EXERCISE DESCRIPTION:
Copy all of the data below without altering a single line.

####

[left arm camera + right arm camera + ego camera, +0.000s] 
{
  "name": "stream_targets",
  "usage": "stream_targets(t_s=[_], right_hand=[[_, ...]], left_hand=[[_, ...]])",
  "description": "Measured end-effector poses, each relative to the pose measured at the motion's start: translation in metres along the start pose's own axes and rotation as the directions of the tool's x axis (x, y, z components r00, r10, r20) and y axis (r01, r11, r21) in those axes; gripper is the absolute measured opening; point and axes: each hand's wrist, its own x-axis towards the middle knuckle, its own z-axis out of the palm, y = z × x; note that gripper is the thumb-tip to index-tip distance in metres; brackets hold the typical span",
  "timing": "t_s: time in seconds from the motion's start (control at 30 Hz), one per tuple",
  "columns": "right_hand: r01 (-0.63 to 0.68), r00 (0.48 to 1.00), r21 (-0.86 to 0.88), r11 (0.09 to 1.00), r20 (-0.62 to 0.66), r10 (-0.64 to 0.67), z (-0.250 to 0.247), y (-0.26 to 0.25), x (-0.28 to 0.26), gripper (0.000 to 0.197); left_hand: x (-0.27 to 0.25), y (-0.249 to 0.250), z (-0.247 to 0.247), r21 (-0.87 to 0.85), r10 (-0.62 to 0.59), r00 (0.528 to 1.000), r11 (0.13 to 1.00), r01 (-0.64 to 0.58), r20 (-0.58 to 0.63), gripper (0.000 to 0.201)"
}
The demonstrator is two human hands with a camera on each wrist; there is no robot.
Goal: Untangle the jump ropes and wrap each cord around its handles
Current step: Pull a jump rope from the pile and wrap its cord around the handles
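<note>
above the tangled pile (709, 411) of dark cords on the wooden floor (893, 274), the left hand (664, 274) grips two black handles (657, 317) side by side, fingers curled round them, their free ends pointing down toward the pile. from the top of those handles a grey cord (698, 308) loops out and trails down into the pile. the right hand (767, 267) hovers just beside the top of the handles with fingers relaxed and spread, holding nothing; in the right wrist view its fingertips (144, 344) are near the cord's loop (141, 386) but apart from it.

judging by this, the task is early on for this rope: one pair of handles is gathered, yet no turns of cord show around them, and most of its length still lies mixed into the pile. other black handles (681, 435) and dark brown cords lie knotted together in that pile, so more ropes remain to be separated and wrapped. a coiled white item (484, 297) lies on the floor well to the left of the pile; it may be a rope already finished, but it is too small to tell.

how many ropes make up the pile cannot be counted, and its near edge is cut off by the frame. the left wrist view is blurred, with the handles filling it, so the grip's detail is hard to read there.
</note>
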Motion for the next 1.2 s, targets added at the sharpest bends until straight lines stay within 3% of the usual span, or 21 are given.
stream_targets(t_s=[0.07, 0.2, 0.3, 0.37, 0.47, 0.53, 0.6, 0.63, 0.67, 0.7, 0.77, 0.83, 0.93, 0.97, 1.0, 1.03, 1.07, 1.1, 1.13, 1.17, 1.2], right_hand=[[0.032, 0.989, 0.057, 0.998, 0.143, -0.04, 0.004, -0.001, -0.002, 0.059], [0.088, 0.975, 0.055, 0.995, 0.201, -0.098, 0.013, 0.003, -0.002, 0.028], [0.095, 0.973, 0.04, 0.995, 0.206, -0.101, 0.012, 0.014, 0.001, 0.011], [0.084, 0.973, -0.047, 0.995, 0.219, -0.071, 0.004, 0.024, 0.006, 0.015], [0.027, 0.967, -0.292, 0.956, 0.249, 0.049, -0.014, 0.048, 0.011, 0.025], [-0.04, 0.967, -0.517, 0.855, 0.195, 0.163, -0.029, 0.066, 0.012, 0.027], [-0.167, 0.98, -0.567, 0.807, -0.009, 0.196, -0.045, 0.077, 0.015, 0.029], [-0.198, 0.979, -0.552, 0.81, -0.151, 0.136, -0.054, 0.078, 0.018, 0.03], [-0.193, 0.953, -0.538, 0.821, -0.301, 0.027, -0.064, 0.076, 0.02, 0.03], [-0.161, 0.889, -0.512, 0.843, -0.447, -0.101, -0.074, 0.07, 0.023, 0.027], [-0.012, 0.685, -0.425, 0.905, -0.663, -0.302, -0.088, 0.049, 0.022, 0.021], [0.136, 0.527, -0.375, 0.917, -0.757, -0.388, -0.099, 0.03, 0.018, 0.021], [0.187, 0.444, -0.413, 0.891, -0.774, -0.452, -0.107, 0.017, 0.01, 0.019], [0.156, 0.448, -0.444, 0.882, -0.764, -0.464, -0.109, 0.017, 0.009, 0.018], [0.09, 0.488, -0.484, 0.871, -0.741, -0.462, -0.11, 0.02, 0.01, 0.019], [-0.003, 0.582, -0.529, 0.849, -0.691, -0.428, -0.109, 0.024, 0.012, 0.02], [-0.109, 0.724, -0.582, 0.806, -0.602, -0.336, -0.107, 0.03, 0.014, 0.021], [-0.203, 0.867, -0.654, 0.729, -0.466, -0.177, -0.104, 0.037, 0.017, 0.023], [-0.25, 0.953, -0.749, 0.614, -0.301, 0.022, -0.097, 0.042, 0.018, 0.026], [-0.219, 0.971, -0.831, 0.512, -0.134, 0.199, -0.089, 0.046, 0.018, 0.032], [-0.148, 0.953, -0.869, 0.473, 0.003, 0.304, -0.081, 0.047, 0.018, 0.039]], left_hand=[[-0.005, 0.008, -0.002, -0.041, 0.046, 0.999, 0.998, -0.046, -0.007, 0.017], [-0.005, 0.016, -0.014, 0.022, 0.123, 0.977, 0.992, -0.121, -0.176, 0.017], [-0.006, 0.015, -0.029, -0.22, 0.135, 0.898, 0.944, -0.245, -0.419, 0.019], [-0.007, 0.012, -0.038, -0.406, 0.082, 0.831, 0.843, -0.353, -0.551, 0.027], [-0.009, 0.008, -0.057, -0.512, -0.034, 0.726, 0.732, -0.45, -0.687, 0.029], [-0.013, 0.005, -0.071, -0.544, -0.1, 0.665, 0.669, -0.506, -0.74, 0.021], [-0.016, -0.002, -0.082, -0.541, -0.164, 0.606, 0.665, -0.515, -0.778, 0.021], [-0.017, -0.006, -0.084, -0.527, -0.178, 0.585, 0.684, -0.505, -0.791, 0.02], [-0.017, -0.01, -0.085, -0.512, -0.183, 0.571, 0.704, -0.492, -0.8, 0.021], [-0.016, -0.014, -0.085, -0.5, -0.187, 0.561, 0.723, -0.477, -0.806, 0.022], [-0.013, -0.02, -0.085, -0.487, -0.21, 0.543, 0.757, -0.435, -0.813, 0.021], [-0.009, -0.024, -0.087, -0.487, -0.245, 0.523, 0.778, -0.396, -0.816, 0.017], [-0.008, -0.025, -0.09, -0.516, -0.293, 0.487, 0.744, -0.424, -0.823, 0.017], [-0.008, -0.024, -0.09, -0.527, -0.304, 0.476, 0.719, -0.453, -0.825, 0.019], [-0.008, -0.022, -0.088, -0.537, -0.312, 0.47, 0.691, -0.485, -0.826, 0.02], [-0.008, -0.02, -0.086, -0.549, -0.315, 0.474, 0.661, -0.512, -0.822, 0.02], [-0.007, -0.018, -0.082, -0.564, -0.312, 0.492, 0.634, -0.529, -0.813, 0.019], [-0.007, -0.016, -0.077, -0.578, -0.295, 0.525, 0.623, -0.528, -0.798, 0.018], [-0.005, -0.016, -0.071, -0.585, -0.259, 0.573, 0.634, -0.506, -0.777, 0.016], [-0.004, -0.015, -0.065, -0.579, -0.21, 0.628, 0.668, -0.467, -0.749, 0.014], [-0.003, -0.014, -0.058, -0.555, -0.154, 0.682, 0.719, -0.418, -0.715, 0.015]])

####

WRITTEN RESPONSE:
[left arm camera + right arm camera + ego camera, +0.000s] 
{
  "name": "stream_targets",
  "usage": "stream_targets(t_s=[_], right_hand=[[_, ...]], left_hand=[[_, ...]])",
  "description": "Measured end-effector poses, each relative to the pose measured at the motion's start: translation in metres along the start pose's own axes and rotation as the directions of the tool's x axis (x, y, z components r00, r10, r20) and y axis (r01, r11, r21) in those axes; gripper is the absolute measured opening; point and axes: each hand's wrist, its own x-axis towards the middle knuckle, its own z-axis out of the palm, y = z × x; note that gripper is the thumb-tip to index-tip distance in metres; brackets hold the typical span",
  "timing": "t_s: time in seconds from the motion's start (control at 30 Hz), one per tuple",
  "columns": "right_hand: r01 (-0.63 to 0.68), r00 (0.48 to 1.00), r21 (-0.86 to 0.88), r11 (0.09 to 1.00), r20 (-0.62 to 0.66), r10 (-0.64 to 0.67), z (-0.250 to 0.247), y (-0.26 to 0.25), x (-0.28 to 0.26), gripper (0.000 to 0.197); left_hand: x (-0.27 to 0.25), y (-0.249 to 0.250), z (-0.247 to 0.247), r21 (-0.87 to 0.85), r10 (-0.62 to 0.59), r00 (0.528 to 1.000), r11 (0.13 to 1.00), r01 (-0.64 to 0.58), r20 (-0.58 to 0.63), gripper (0.000 to 0.201)"
}
The demonstrator is two human hands with a camera on each wrist; there is no robot.
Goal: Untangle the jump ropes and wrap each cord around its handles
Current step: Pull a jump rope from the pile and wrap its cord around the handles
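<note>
above the tangled pile (709, 411) of dark cords on the wooden floor (893, 274), the left hand (664, 274) grips two black handles (657, 317) side by side, fingers curled round them, their free ends pointing down toward the pile. from the top of those handles a grey cord (698, 308) loops out and trails down into the pile. the right hand (767, 267) hovers just beside the top of the handles with fingers relaxed and spread, holding nothing; in the right wrist view its fingertips (144, 344) are near the cord's loop (141, 386) but apart from it.

judging by this, the task is early on for this rope: one pair of handles is gathered, yet no turns of cord show around them, and most of its length still lies mixed into the pile. other black handles (681, 435) and dark brown cords lie knotted together in that pile, so more ropes remain to be separated and wrapped. a coiled white item (484, 297) lies on the floor well to the left of the pile; it may be a rope already finished, but it is too small to tell.

how many ropes make up the pile cannot be counted, and its near edge is cut off by the frame. the left wrist view is blurred, with the handles filling it, so the grip's detail is hard to read there.
</note>
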Motion for the next 1.2 s, targets added at the sharpest bends until straight lines stay within 3% of the usual span, or 21 are given.
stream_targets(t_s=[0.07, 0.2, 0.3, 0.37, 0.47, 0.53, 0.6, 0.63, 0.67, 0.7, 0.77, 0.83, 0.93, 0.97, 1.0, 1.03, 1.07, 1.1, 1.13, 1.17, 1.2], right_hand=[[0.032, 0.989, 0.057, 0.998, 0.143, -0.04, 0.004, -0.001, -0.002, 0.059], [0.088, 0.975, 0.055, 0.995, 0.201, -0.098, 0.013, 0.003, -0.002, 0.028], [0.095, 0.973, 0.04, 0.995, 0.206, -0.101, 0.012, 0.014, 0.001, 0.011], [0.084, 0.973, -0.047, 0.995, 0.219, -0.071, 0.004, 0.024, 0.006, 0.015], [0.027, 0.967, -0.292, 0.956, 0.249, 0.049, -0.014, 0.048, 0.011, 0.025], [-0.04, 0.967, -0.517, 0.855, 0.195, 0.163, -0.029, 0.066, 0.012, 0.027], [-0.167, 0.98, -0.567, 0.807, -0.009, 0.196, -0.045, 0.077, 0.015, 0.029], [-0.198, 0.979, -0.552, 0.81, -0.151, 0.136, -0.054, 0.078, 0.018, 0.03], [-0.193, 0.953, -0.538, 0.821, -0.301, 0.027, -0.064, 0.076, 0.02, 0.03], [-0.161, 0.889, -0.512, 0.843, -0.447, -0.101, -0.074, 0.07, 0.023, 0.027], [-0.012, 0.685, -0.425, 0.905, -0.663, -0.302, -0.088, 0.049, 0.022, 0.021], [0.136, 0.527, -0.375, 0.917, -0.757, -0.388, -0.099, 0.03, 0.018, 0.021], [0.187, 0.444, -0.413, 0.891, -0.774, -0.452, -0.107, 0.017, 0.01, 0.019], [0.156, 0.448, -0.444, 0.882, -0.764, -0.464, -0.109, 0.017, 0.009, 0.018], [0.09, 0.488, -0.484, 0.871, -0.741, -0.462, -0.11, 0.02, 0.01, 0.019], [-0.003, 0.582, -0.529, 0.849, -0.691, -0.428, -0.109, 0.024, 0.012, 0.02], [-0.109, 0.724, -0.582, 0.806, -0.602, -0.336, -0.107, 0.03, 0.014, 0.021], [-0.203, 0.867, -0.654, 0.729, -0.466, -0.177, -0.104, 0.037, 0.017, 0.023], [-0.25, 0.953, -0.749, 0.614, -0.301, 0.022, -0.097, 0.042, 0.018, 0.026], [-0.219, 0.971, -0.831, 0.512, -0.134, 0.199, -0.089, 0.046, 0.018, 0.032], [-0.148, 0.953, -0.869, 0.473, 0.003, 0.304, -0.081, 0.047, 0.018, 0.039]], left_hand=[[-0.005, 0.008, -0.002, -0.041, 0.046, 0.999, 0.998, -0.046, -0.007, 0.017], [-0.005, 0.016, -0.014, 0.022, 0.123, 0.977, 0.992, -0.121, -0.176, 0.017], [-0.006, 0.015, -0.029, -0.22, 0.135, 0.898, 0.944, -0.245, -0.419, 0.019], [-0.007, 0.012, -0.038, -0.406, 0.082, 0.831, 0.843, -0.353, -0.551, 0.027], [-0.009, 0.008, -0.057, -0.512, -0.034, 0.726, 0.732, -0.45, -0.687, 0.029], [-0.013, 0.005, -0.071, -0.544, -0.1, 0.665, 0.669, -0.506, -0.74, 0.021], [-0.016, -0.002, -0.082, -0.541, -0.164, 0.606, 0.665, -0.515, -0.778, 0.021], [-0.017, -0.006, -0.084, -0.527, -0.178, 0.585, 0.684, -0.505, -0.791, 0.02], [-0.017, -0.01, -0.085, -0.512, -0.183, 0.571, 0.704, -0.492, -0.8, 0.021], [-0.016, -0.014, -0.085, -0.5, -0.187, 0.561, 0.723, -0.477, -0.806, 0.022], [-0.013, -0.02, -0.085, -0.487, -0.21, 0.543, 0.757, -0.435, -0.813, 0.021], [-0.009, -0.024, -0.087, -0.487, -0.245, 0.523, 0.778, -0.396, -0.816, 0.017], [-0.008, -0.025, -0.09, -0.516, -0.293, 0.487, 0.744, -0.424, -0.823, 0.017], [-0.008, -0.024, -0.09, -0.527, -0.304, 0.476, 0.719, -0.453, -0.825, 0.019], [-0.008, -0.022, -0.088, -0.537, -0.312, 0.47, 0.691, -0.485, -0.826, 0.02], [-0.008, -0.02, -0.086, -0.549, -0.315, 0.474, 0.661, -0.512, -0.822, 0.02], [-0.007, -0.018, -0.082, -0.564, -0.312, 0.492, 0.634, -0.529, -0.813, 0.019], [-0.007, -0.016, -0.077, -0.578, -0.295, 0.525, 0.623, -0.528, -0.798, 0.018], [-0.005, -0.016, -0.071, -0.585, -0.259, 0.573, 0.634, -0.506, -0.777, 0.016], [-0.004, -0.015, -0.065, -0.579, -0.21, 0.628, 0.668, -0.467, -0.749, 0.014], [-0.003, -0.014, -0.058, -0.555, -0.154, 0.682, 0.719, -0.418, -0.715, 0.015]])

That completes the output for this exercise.